Biblical Evidence in Support of Burial

          In addition to God burying Moses, there are a number of burials in the Bible, some of which we shall address here. First of all, remember the Bible states that man is to return to the ground upon his death. “In the sweat of thy face shalt thou eat bread, till thou return unto the ground; for out of it wast thou taken: for dust (Genesis 2:7) thou art, and unto dust shalt thou return” (Genesis 3:19). When God spoke to Abram further about the Abrahamic Covenant, He told Abraham that he would be buried with his fathers “in a good old age” (Genesis 15:15). That is just what happened. And, his sons Isaac and Ishmael buried him (Genesis 15:9). Abraham buried Sarah in the same cave that later became his own resting place (Genesis 23:19).

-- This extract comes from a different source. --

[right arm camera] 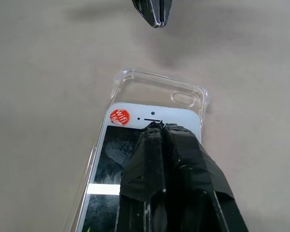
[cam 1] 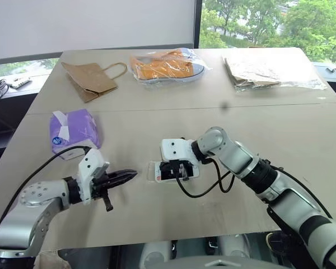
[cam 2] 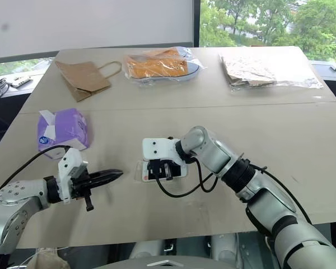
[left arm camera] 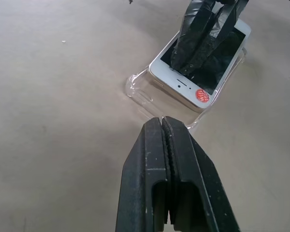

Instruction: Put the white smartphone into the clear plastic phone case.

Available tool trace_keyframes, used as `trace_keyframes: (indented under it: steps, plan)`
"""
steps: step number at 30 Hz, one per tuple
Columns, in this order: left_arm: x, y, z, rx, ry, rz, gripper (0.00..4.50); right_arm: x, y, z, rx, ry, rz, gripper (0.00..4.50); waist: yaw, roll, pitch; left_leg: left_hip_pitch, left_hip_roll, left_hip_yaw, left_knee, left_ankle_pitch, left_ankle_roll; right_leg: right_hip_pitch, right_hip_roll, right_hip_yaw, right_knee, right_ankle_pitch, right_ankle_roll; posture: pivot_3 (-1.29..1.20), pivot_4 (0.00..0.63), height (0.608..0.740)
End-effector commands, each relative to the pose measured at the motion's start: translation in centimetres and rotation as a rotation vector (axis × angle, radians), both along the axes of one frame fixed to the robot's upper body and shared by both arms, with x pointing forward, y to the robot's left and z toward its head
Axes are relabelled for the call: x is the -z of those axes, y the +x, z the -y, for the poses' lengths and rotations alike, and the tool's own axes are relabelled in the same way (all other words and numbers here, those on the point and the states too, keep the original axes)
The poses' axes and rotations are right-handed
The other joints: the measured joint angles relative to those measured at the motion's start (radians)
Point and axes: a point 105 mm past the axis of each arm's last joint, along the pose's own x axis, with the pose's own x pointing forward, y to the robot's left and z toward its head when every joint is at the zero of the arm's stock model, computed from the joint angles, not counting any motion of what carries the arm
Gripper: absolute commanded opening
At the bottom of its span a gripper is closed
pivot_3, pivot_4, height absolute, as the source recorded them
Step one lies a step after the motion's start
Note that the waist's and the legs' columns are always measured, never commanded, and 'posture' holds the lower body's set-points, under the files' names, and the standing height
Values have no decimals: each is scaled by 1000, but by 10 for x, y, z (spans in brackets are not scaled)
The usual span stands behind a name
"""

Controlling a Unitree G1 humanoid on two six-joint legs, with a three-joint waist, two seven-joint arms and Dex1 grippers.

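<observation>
Beige table [cam 1: 302,140] under a window with trees outside; landmark for all positions: the clear plastic phone case [cam 1: 153,171].

Head views:
- Case lying flat near the table's front edge, white smartphone [cam 1: 178,171] resting inside its outline, shifted toward the robot's right end of the case.
- Right gripper [cam 1: 175,170] pressed tip-down on the phone screen, fingers together, clamped on nothing.
- Left gripper [cam 1: 129,175] just to the case's left, apart from it, fingers together, empty.
- Purple tissue pack [cam 1: 74,130] farther left and behind the case; brown paper bag [cam 1: 91,79], bagged orange item [cam 1: 167,65] and bagged tan item [cam 1: 266,72] well behind it.

Left wrist view:
- Phone's near end sitting short of the case's end wall; empty case floor [left arm camera: 145,93] visible between.

Right wrist view:
- Camera cutout [right arm camera: 184,98] uncovered; phone top edge [right arm camera: 152,112] below it; red sticker [right arm camera: 118,116] on the bezel.

Step in hand, by judgement: seating. Next move calls for sliding the phone toward the cutout end, then pressing down until the rim closes over the edges, ideally with the case braced against sliding.
</observation>
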Motion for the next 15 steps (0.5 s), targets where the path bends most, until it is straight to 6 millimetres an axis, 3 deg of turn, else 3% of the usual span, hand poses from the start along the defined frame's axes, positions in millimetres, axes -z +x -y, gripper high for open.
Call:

         One passage of Scripture supports burial on the same day as one’s death. In reference to a hanging, Scripture reads thusly: “thou shalt in any wise bury him that day” (Deuteronomy 21:23). Most likely, this would be for sanitation reasons. Other notable burials in Scripture are these: Deborah, Rebekah’s nurse (Genesis 35:8); David (1 Kings 2:10, Solomon (1 Kings 11:43); Miriam (Numbers 20:1); Aaron (Deuteronomy 10:6); Abner and Saul (2 Samuel 21); kings had special burial sites (2 Chronicles 26:23); John the Baptist (Matthew 14:12); Stephan (Acts 8:2); Ananias and Sapphira (Acts 5:1-10); and Jesus Christ (Matthew 27:59-60).

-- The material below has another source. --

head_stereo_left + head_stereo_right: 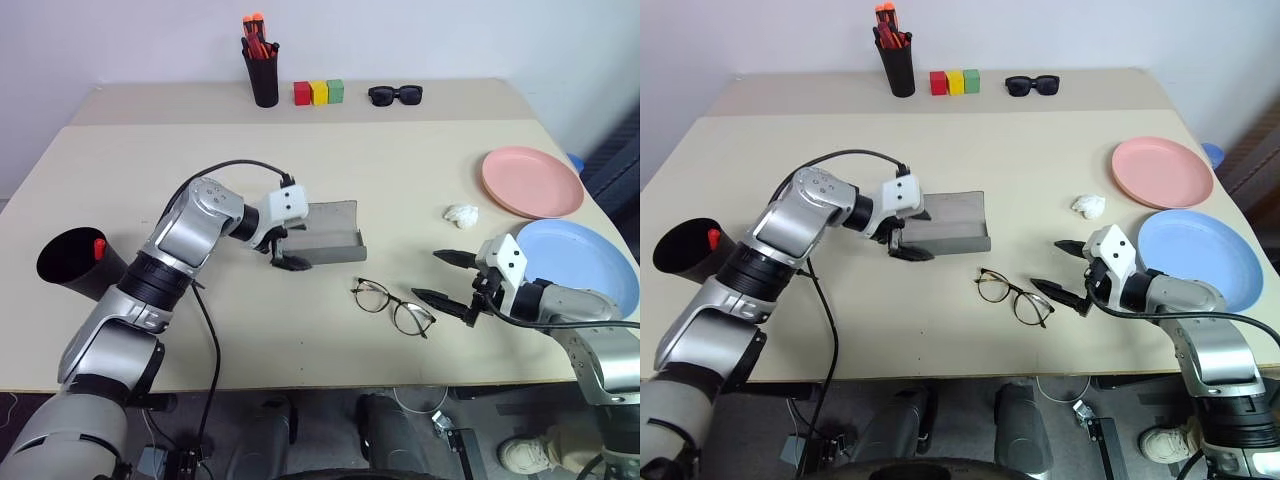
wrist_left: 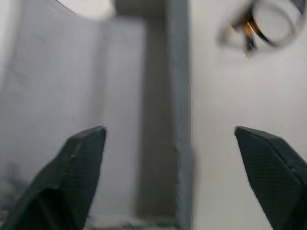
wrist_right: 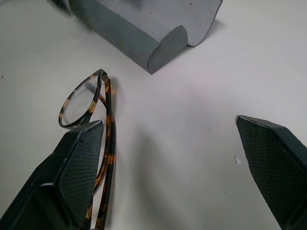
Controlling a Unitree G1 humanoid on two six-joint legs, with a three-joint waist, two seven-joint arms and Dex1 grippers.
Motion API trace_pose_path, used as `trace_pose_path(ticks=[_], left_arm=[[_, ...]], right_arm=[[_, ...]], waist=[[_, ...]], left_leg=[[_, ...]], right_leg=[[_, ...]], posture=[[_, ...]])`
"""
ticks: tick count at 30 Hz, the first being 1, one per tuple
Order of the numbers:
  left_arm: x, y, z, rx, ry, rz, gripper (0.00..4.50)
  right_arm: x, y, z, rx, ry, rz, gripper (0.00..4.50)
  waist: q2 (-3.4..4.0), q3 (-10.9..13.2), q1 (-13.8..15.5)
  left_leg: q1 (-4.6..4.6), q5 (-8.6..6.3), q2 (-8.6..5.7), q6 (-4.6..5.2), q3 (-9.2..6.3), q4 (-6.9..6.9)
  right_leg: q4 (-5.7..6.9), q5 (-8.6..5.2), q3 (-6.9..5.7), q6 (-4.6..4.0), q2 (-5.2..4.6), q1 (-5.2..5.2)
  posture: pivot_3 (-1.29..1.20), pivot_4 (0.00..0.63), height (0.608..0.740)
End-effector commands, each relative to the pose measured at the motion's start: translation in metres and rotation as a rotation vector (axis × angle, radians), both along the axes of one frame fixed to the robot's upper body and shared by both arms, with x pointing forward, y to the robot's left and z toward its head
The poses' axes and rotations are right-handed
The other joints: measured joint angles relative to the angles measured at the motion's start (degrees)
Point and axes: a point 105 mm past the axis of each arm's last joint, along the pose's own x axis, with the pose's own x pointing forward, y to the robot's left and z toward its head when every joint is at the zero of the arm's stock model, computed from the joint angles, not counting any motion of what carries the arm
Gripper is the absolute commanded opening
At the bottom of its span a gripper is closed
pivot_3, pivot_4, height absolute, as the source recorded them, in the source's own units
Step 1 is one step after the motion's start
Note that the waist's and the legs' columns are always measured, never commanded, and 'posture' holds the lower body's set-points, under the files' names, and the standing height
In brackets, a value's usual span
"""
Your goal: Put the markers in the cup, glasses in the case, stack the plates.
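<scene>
The left gripper [image 1: 285,262] is spread wide at the near left end of the grey case [image 1: 330,235], which lies open on the table [image 1: 400,170]. The right gripper [image 1: 447,277] is wide too and holds nothing. The glasses [image 1: 392,306] lie flat just beside it, between it and the case. The blue plate [image 1: 590,262] and pink plate [image 1: 531,181] sit side by side. The cup [image 1: 72,262] stands at the left edge with a red-capped marker [image 1: 99,246] inside.

no readable text, labels, brands, numbers, signs anywhere
</scene>
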Motion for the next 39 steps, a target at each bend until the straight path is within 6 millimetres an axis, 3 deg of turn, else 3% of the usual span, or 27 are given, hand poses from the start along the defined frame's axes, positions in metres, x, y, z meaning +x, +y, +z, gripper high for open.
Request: trace_pose_path(ticks=[1,4,10,15,19,27,31,39], left_arm=[[0.004,-0.010,0.047,-0.249,-0.110,0.075,4.15],[-0.003,-0.014,0.069,-0.408,-0.223,0.089,4.15],[-0.032,-0.011,0.073,-0.549,-0.296,0.097,4.15],[-0.055,0.004,0.064,-0.630,-0.165,0.082,4.15],[-0.076,0.019,0.051,-0.591,-0.150,0.063,4.15],[-0.108,0.025,0.019,-0.406,-0.190,-0.035,4.15],[-0.115,0.029,0.005,-0.366,-0.193,-0.030,4.15],[-0.124,0.040,-0.002,-0.356,-0.160,-0.018,4.15]], right_arm=[[-0.004,0.000,0.013,-0.004,-0.048,0.017,4.50],[-0.005,0.000,0.014,0.004,-0.047,0.024,4.50],[-0.010,0.004,0.012,0.012,-0.027,0.065,4.50],[-0.012,0.006,0.015,0.005,0.005,0.103,4.50],[-0.013,0.009,0.014,-0.001,0.056,0.140,4.50],[-0.012,0.021,0.005,-0.037,0.157,0.200,4.50],[-0.014,0.027,-0.009,-0.097,0.220,0.237,4.50],[-0.009,0.029,-0.015,-0.113,0.229,0.251,4.50]], waist=[[0.00,0.00,0.06],[0.00,0.00,0.02],[0.07,-0.04,0.08],[0.07,-0.04,0.14],[0.08,-0.05,0.03],[0.08,-0.05,0.26],[0.08,-0.05,0.31],[0.08,-0.05,0.23]], left_leg=[[0.00,0.00,0.00,0.00,-0.01,0.00],[0.00,-0.01,0.00,0.01,-0.02,0.03],[0.07,-0.02,0.01,0.02,0.00,0.01],[0.08,-0.03,0.01,0.02,0.02,0.09],[0.09,-0.03,0.02,0.02,0.02,0.06],[0.07,-0.04,0.03,0.03,0.04,0.06],[0.06,-0.05,0.04,0.05,0.04,0.06],[0.06,-0.07,0.07,0.07,0.02,0.05]], right_leg=[[0.00,0.00,0.00,0.00,0.00,0.00],[-0.03,0.00,0.00,0.01,-0.04,0.02],[0.00,0.00,0.06,0.01,-0.04,0.03],[-0.02,0.00,0.06,0.01,-0.04,0.10],[-0.02,-0.01,0.06,0.00,-0.03,0.08],[-0.11,-0.11,0.06,-0.21,-0.06,0.12],[-0.15,-0.13,0.06,-0.24,-0.09,0.13],[-0.16,-0.14,0.06,-0.25,-0.10,0.12]], posture=[[0.00,0.150,0.740],[0.00,0.150,0.740],[0.00,0.150,0.740],[0.00,0.150,0.740],[0.00,0.150,0.740],[0.00,0.150,0.740],[0.00,0.150,0.740],[0.00,0.150,0.740]])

          Ecclesiastes 6:3 is an interesting statement in support of burial: “If a man beget an hundred children, and live many years, so that the days of his years be many, and his soul be not filled with good, and also that he have no burial; I say, that an untimely birth is better than he.” Paul’s instruction to the Corinthians supports burial: “O death, where is thy sting? O grave, where is thy victory’ (1 Corinthians 15:55). Grave here is Strong’s #86, meaning “Hades or the place of departed souls.” That St. Paul chose grave instead of hell (#86) tells me that burial is the only proper choice for the bodies of Christians and Israelites after death. The Bible does not read, “O fire, where is thy victory?” Use of the word grave emphasizes burial.

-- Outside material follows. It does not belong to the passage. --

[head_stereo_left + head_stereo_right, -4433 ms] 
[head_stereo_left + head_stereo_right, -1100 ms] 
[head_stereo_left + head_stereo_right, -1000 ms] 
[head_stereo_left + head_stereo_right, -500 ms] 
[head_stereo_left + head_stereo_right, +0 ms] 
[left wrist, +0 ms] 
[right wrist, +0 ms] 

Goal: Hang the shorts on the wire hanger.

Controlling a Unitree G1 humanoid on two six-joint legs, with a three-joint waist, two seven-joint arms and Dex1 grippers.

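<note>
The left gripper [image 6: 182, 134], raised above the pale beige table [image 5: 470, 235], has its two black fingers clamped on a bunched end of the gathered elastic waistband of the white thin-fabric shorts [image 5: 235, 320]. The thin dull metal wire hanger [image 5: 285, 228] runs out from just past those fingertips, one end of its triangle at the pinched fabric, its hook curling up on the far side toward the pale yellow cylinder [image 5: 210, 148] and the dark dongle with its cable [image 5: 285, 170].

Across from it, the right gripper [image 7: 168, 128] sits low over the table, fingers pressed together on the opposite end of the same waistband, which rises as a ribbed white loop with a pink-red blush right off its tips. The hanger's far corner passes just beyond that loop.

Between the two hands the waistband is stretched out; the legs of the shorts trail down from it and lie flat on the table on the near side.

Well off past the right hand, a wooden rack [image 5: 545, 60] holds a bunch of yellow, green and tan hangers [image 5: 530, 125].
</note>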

          Returning to 1 Corinthians 15 verses 35-39 and 42-44, these passages teach that burial and resurrection are described in terms of SEED sown in the earth. Key verses are cited from this passage: “And that which thou sowest, thou sowest not that body that shall be, but bare grain, it may chance of wheat, or some other grain…So also the resurrection of the dead. It is sown in corruption: it is raised in incorruption. It is sown in dishonour, it is raised in glory: it is sown in weakness; it is raised in power: it is sown a natural body; it is raised a spiritual body” (1 Corinthians 15:37, 42-44). Baptism is also couched in terms of burial. “Therefore we are buried with him by baptism into death” (Romans 6:4). “Buried with him in baptism, wherein also ye are risen with him through faith” (Colossians 2:12). That resurrection and baptism, two key teachings of Christianity, are couched in terms of burial demonstrates that the Old and New Testaments support burials.


          In addition to God burying Moses, the Bible has many examples that support traditional burial. While there is no direct commend to do it, case examples and implications support it. Remember this: God frowned upon Moab burning the bones of the king of Edom. Further, fire is a judgment tool that Jehovah God used, and He did use it several times to kill those whom He judged by fire, which prevented burial. Christians are encouraged to be buried, touching place with the Bible and Christian history and rejecting the lower cost practice of cremation.